*The problem*: Within the entries below, find the portion that opens with the line containing "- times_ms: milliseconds" and closes with the line containing "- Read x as". Retype that portion exactly and only.

=======

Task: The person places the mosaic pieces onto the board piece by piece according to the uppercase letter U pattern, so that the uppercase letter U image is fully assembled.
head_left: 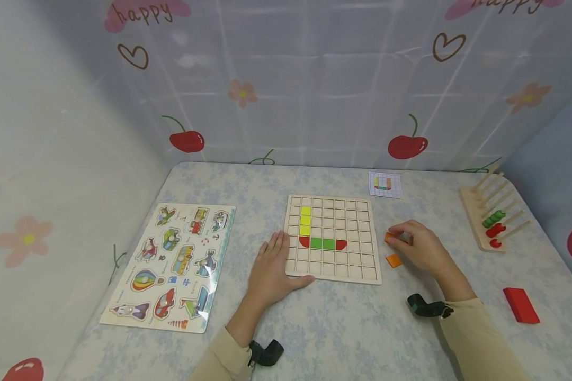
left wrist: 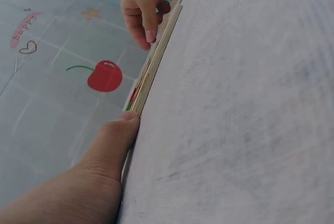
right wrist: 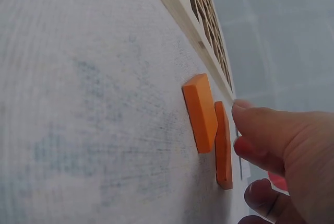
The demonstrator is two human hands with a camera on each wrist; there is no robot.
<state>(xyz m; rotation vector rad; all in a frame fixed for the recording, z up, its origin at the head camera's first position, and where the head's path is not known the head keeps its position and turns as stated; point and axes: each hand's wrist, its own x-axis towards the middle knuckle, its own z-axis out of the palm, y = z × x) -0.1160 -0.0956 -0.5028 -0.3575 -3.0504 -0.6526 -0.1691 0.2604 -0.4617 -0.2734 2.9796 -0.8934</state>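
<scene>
The wooden grid board [head_left: 354, 267] lies flat on the table. Three yellow square tiles [head_left: 305, 219] form a column on it, above a row of two green tiles [head_left: 322, 244] with a red rounded tile [head_left: 304, 242] at either end. My left hand [head_left: 270, 272] rests against the board's left side, fingers extended, thumb along its front edge. To the right of the board, my right hand [head_left: 420, 250] has its thumb and fingertips right at one orange tile [right wrist: 223, 145]. A second orange tile [right wrist: 200, 114] lies beside it on the tabletop.
A small pattern card [head_left: 385, 184] sits behind the board. At left is a picture puzzle board [head_left: 171, 264]. On the right stand a wooden peg rack [head_left: 474, 219] with green and red beads and a red block [head_left: 521, 306]. Printed curtains surround the table.
</scene>
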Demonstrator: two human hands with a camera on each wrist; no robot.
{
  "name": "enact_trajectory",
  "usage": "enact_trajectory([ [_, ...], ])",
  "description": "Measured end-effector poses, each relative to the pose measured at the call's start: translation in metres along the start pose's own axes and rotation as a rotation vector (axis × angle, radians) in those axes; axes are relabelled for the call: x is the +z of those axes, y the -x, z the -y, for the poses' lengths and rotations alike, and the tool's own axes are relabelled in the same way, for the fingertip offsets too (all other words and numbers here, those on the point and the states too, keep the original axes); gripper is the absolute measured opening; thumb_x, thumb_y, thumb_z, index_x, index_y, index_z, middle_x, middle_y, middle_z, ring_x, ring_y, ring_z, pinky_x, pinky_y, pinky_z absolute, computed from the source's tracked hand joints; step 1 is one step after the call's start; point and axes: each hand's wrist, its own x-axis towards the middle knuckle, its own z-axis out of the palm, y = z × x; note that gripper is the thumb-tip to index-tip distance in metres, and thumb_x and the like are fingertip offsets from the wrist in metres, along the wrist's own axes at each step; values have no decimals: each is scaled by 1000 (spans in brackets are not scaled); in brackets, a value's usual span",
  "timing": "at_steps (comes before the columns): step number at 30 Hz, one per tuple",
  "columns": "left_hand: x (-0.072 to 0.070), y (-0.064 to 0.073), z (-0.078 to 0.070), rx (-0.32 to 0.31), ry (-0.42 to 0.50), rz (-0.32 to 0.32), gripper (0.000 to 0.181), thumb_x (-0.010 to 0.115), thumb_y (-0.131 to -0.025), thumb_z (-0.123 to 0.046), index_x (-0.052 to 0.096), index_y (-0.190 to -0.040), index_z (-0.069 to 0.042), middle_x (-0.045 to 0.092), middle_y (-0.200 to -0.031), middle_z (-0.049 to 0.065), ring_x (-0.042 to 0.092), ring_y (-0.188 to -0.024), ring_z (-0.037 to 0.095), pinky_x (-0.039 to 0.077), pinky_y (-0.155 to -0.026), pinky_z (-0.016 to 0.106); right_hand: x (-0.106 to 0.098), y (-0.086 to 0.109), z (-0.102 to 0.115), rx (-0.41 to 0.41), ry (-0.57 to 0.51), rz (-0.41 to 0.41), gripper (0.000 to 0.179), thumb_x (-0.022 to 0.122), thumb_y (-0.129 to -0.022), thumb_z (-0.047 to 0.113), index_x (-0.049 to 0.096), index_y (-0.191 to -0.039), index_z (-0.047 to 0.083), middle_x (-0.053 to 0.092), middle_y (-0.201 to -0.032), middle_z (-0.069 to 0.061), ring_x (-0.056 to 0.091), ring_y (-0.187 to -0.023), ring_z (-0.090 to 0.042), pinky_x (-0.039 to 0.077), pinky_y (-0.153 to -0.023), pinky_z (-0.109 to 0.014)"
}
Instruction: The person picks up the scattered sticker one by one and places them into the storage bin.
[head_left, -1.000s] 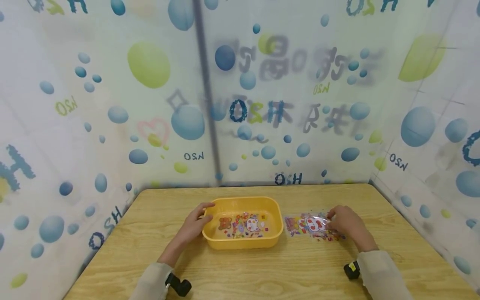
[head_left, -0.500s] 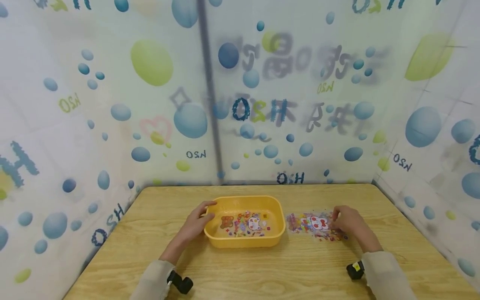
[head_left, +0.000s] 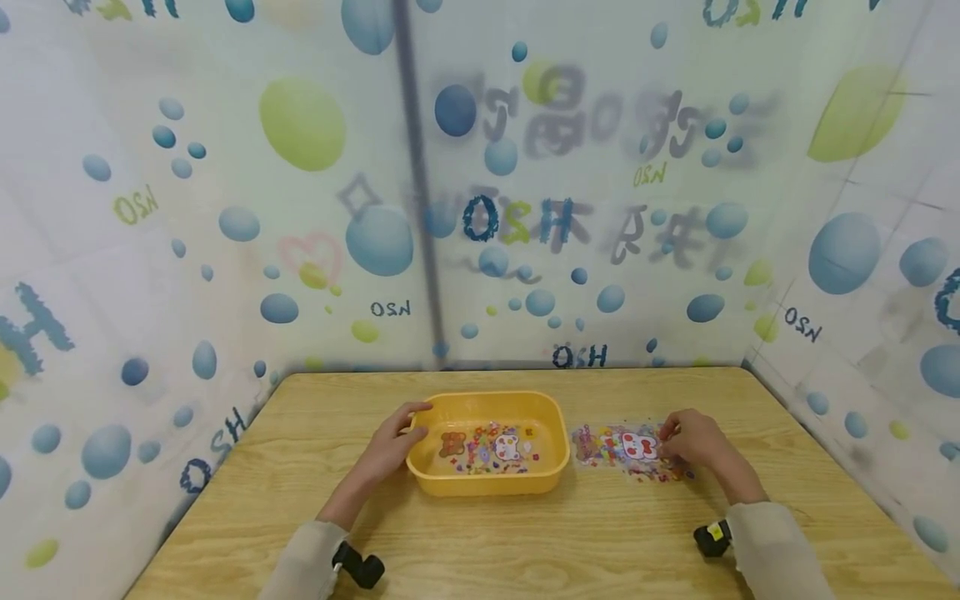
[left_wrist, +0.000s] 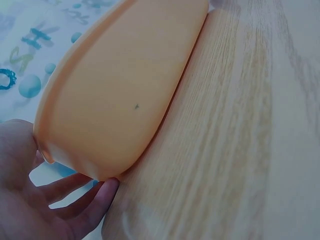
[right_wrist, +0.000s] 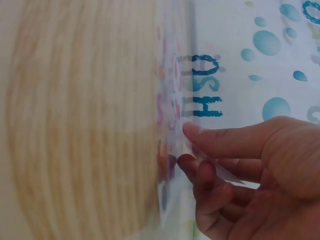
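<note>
Fingers of the right hand [head_left: 693, 440] are pinching a clear, oblong, colourfully printed plastic sheet [head_left: 622, 446], which is lying leftward of them, long axis following the tabletop's [head_left: 540, 546] far edge. The left hand [head_left: 388, 444] is gripping a yellow, rounded-rectangular plastic tub [head_left: 487, 486]. Only the right wrist view is showing the raised flap [right_wrist: 226, 172].

The left forearm [head_left: 351, 498] and right forearm [head_left: 737, 477] reach forward, well apart, angled inward and bare nearer the hands. The left hand [head_left: 388, 446] maintains a wide grip, thumb [head_left: 415, 433] and index finger [head_left: 415, 407] spread, the other fingers [left_wrist: 97, 205] curved. The right hand [head_left: 693, 439] pinches, its thumb [right_wrist: 225, 142] extended opposite curled fingers [right_wrist: 207, 187], the outer ones folding toward the palm [right_wrist: 295, 205].
</note>
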Motion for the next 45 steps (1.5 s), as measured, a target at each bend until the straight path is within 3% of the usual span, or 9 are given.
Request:
enact_trajectory([
  [6,0,1,-2,-2,19,3,41,57,-106,-15,55,-147,-14,54,-145,29,66,-115,37,59,-81,40,-9,1,1,-48,17,9,21,73,-88,8,72,-102,-8,71,-97,-18,62,-82,-23,55,-70,-37],
  [14,0,0,-1,-11,-3,-4,42,57,-106,-14,56,-147,-15,52,-149,28,63,-122,39,58,-86,42,-15,5,6,-40,-71,24,24,67,-91,1,69,-111,-12,70,-99,-20,63,-76,-18,61,-68,-34],
  [24,0,1,-4,-7,-5,-2,42,55,-106,-14,54,-148,-15,51,-150,29,63,-122,41,58,-86,42,-22,6,11,-70,-70,-39,30,70,-92,0,68,-118,-14,68,-107,-28,64,-78,-19,60,-67,-32],
  [45,0,3,-3,-2,-26,7,42,55,-107,-16,54,-148,-14,45,-158,24,49,-140,48,53,-102,54,-41,20,22,-181,-135,-120,32,67,-94,0,66,-122,-15,71,-104,-26,71,-78,-24,62,-66,-35],
])
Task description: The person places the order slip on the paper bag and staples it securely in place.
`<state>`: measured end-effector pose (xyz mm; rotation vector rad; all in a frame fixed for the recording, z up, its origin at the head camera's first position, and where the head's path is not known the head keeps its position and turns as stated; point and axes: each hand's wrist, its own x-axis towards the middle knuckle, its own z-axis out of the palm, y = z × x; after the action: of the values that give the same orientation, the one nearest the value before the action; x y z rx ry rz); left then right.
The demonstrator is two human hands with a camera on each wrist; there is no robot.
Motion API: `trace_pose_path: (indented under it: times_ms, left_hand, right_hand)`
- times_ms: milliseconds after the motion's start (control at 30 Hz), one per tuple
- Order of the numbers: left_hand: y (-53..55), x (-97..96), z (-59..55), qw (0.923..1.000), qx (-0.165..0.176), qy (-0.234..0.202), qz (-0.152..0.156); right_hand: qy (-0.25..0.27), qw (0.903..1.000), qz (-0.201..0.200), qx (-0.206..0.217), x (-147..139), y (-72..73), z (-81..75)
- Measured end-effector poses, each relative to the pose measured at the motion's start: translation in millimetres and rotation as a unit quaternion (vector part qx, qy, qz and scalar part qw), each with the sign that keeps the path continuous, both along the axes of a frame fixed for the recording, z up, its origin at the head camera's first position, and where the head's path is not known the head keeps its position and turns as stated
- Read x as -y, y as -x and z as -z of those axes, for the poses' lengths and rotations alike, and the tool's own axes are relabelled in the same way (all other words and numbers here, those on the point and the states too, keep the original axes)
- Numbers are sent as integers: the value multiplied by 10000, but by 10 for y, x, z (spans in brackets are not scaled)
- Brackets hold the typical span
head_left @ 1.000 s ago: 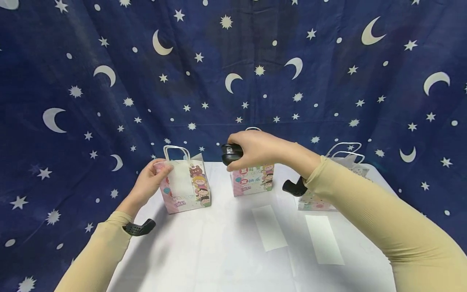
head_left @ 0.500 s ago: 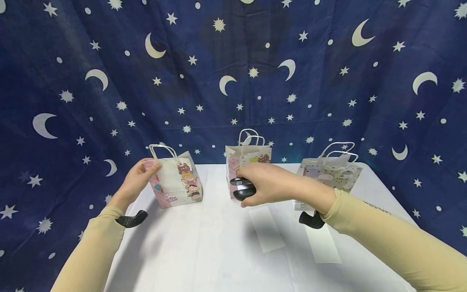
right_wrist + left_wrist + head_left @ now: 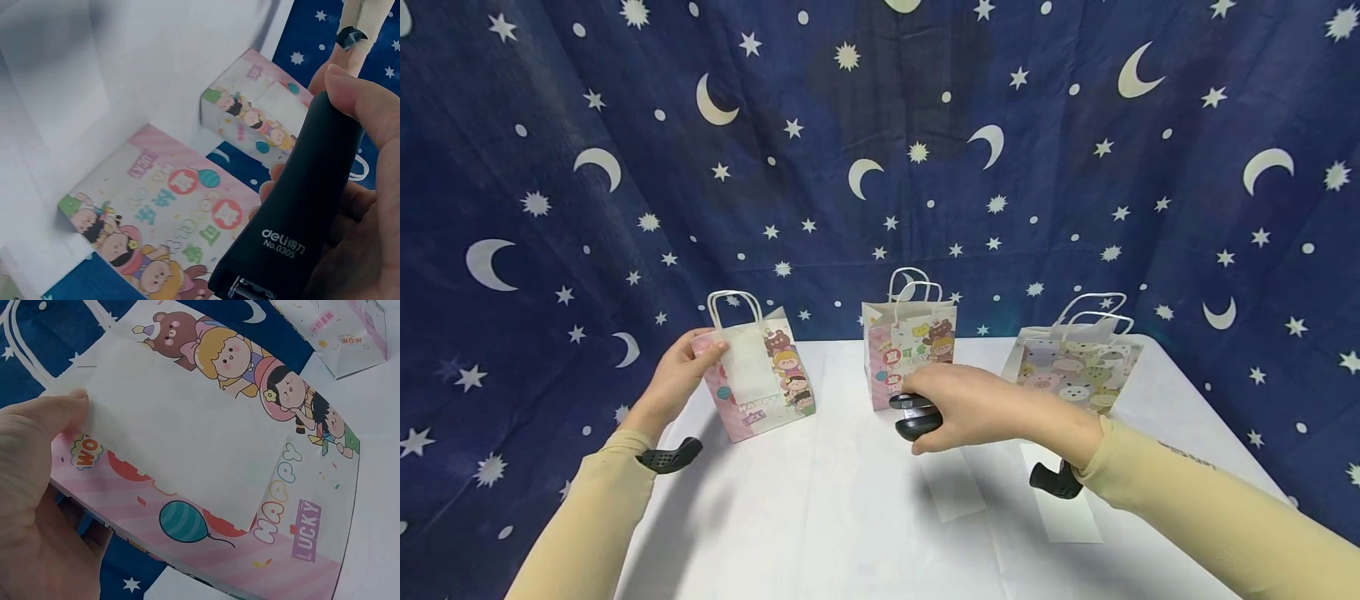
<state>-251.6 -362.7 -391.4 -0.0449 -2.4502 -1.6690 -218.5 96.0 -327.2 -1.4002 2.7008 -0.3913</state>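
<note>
My left hand (image 3: 672,377) pinches the upper left edge of a paper gift bag (image 3: 797,379) with cartoon characters, thumb in front. A blank white paper slip (image 3: 181,431) lies flat on the bag's front, and a thin staple-like line (image 3: 87,366) shows near its top. The bag leans slightly. In my right hand (image 3: 988,404) I hold a black stapler (image 3: 300,206), gripped with the thumb on its top arm. It is above the table, in front of a second, similar bag (image 3: 917,337), whose lower part it hides.
A third bag (image 3: 1075,375) with animal faces stands at the right. Two white paper slips (image 3: 958,492) (image 3: 1071,517) lie on the white table (image 3: 820,517), partly behind my right arm. A dark blue star-and-moon curtain (image 3: 880,125) hangs behind.
My right hand has moved down and right with the stapler, uncovering the middle bag's top. My left hand keeps its pinch, and the left bag has tilted a little.
</note>
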Motion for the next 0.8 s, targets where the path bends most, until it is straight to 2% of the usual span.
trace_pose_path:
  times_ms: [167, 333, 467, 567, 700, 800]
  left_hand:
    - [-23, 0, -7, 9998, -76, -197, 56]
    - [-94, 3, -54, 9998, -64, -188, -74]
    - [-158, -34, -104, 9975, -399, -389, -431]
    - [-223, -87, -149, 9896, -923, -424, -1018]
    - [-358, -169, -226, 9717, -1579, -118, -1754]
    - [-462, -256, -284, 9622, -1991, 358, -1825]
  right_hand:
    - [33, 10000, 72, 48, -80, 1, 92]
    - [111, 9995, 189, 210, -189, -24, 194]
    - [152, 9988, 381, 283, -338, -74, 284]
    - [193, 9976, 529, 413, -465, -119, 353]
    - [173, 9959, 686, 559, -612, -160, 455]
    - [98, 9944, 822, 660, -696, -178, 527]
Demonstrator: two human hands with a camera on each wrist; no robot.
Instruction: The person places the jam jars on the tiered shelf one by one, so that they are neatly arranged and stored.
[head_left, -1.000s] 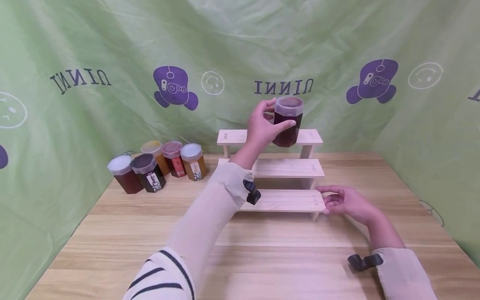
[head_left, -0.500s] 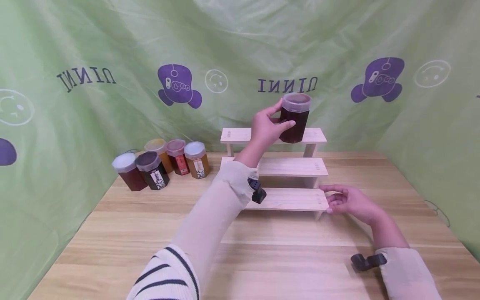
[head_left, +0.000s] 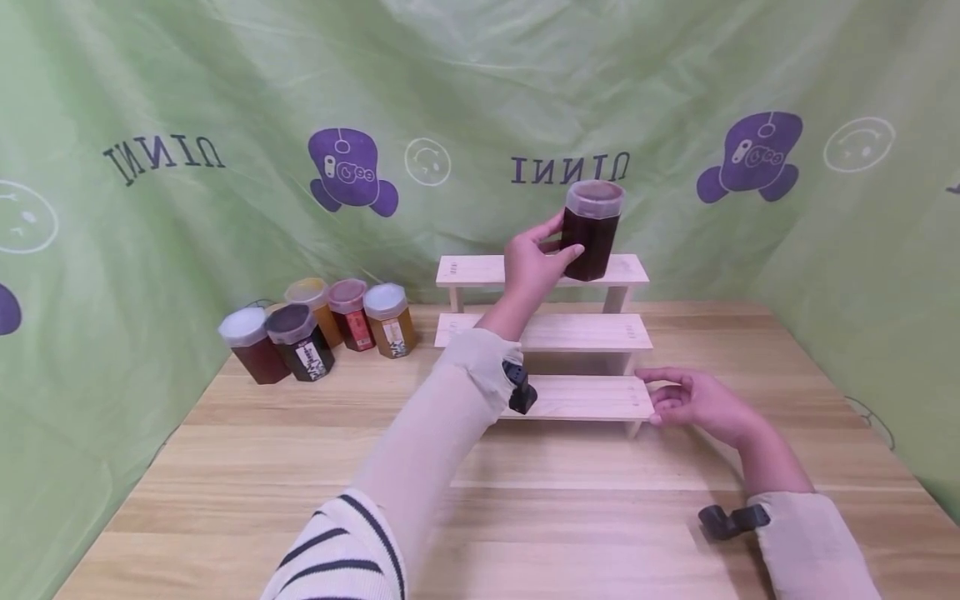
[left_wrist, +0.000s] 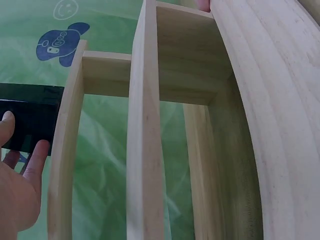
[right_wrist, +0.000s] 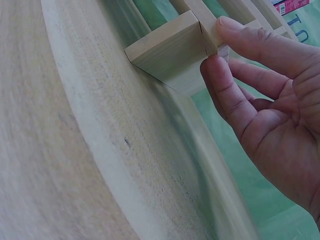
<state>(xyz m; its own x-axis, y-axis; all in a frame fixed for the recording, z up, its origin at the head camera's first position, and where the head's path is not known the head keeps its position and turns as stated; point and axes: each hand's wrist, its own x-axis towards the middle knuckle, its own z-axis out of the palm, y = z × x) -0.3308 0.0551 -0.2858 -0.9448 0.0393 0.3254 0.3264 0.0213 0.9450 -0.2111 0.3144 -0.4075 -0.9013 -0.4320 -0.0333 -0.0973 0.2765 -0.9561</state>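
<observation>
My left hand (head_left: 531,268) grips a dark red hexagonal jar (head_left: 592,242) with a pale translucent lid, held upright at the top tier of a three-step wooden display shelf (head_left: 585,333). The left wrist view shows the base of the jar (left_wrist: 32,120) right by the top board; whether they touch I cannot tell. My right hand (head_left: 697,406) holds the right end of the lowest board. In the right wrist view, thumb and fingers of that hand (right_wrist: 275,95) pinch the board's end (right_wrist: 172,52).
On the table's (head_left: 300,467) back left stand several lidded jars: a white-lidded dark red one (head_left: 262,360), a black one (head_left: 311,354), a yellow one (head_left: 324,321), a red one (head_left: 356,327) and an amber one (head_left: 393,333). A green curtain (head_left: 480,83) surrounds the back and sides.
My left hand has lifted the dark red jar slightly, moving it a little to the right over the top tier. The right hand keeps its place on the lowest board.
</observation>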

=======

*The answer*:
- times_ms: milliseconds after the motion's start (control at 30 Hz), one per tuple
- Order of the numbers: left_hand: y (-53..55), x (-97..96), z (-59..55), qw (0.923..1.000), qx (-0.165..0.176), qy (-0.234..0.202), qz (-0.152..0.156); right_hand: qy (-0.25..0.27), qw (0.903..1.000), qz (-0.201..0.200), qx (-0.206..0.217), x (-147..139), y (-72..73), z (-81..75)
- Measured end-effector poses, each relative to the pose measured at the motion's start: translation in millimetres and rotation as a unit quaternion (vector part qx, qy, qz and scalar part qw), each with the sign that keeps the path continuous, both along the axes of a frame fixed for the recording, z up, its origin at the head camera's first position, and where the head's path is not known the head keeps its position and turns as stated
- Read x as -y, y as -x and z as -z of those axes, for the poses' lengths and rotations alike, and the tool's own axes are relabelled in the same way (all other words and numbers here, those on the point and the states too, keep the original axes)

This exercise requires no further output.